Tue 20 Jan, 2009 06:32 pm
I was brought up to observe the principle that one would should never buy anything unless one had saved the money for it.
The only exception would be the purchase of a house.
Understand that I am considering a family where all of working age were expected to learn for the best qualifications achievable, obtain a job and try to develop owns own career.
There would be no need to arrange credit in order to establish a business etc.
One knew that certain consumables, utilities and services contracted for (gas, electric, water, house insurance, personal insurance, car tax etc.) would bring future bills (which could be estimated if unknown).

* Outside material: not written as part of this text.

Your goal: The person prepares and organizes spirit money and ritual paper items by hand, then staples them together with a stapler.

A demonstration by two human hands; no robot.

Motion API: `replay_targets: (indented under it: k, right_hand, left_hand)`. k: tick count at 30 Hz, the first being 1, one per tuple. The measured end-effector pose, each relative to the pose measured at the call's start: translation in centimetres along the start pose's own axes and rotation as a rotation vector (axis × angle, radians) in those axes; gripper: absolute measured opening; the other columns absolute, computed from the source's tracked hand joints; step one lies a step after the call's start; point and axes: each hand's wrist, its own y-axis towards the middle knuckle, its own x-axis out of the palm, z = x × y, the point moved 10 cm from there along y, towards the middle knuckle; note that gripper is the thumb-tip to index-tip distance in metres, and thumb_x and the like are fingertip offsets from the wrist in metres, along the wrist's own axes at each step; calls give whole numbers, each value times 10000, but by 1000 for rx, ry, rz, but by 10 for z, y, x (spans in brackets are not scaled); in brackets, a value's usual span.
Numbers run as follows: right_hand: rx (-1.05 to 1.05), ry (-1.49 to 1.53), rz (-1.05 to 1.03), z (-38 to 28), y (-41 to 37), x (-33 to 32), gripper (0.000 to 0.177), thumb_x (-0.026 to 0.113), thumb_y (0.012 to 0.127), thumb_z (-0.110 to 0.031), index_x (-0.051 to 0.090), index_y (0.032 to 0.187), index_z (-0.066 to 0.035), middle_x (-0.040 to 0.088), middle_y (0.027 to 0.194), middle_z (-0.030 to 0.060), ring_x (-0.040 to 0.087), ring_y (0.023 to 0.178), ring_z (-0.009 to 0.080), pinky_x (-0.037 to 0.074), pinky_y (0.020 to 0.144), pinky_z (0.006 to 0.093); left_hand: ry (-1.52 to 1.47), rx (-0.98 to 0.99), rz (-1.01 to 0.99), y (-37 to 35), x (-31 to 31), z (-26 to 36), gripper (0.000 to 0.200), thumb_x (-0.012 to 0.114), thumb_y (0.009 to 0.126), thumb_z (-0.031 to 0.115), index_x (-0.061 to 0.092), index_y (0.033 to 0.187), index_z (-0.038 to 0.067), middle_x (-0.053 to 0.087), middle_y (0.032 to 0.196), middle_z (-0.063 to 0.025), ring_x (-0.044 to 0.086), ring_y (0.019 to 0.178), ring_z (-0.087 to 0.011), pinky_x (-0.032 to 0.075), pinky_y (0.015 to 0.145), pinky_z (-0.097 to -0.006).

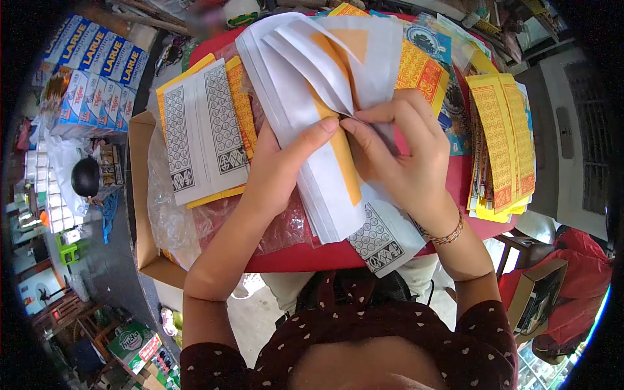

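A thick folded stack of white paper sheets, with orange-yellow showing on some inner faces, is held over the red table. My left hand grips it from the left, thumb pressed on top and fingers hidden beneath. On the right, my right hand pinches the edge of a sheet between thumb and forefinger, near the middle of the fanned-open leaves. Under the stack lies a white sheet with black circle patterns, partly hidden. A similar printed stack rests to the left on yellow paper.
The red table also bears yellow printed paper at the back and a yellow paper stack at the right. Clear plastic wrap and a cardboard box sit along the left edge. Blue beer cartons stand farther left.
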Motion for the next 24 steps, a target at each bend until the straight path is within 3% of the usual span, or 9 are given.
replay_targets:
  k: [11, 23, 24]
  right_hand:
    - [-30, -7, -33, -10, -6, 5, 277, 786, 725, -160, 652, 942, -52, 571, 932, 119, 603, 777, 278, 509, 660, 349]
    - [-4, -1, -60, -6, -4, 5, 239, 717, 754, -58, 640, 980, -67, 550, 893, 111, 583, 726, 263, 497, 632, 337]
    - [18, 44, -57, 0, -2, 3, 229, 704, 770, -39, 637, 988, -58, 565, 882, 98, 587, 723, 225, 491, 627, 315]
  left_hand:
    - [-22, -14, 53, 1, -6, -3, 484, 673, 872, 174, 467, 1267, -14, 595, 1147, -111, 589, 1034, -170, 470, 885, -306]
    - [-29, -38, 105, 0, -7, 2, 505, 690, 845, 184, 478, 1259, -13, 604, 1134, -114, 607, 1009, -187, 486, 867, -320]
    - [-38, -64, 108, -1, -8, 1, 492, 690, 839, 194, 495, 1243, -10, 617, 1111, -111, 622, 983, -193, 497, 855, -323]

One also knew that at unknown times in the future there would be intermittently occurring costs for new clothes, hobbies, repair of ones property, maintenance, presents etc. These were unpredictable costs, but nonetheless needed funding. One gradually learned how much was enough to cater for arisings and to anticipate how these costs were likely to rise and fall at different times of life.
To achieve the no-credit state one needed to build a 'pot' of unspent money. This pot became known as 'savings' and would also serve to generate income when pensionable age was reached.
This financial approach to life meant that one lived within ones means and was able to make every penny count (except for the effects of inflation) by foregoing some spending.
One placed ones unspent money with a bank (also for greater security) and received some interest which eventually could be used to produce income and avoid being a burden on Society.
This frugal approach has now led to the frightening 'credit crunch'.
It seems the banks lend our savings to those people who do not adopt the same principles as those I have adhered to.
These people do not wait until they have sufficient unspent money for whatever they wish to purchase. They borrow and the banks lend (at a cost to the borrower).
So it seems that people who do choose to live frugally have caused the 'credit crunch'.
Ironically, those with debts just declare themselves bankrupt and depend on taxpayers money which the government doles out, whilst those with savings end up with insufficient interest and no hand-outs because they have capital.
The only long term solution I can imagine if frugality is to continue in future (my desire) is for savers to keep their money at home and receive no interest (as is happening now).
It will be necessary to provide some sound home security arrangements.
Borrowers will no longer be able to borrow and will have to become savers.
Government will lose all taxes on savings and investments, so workers and spenders will find their taxes going up.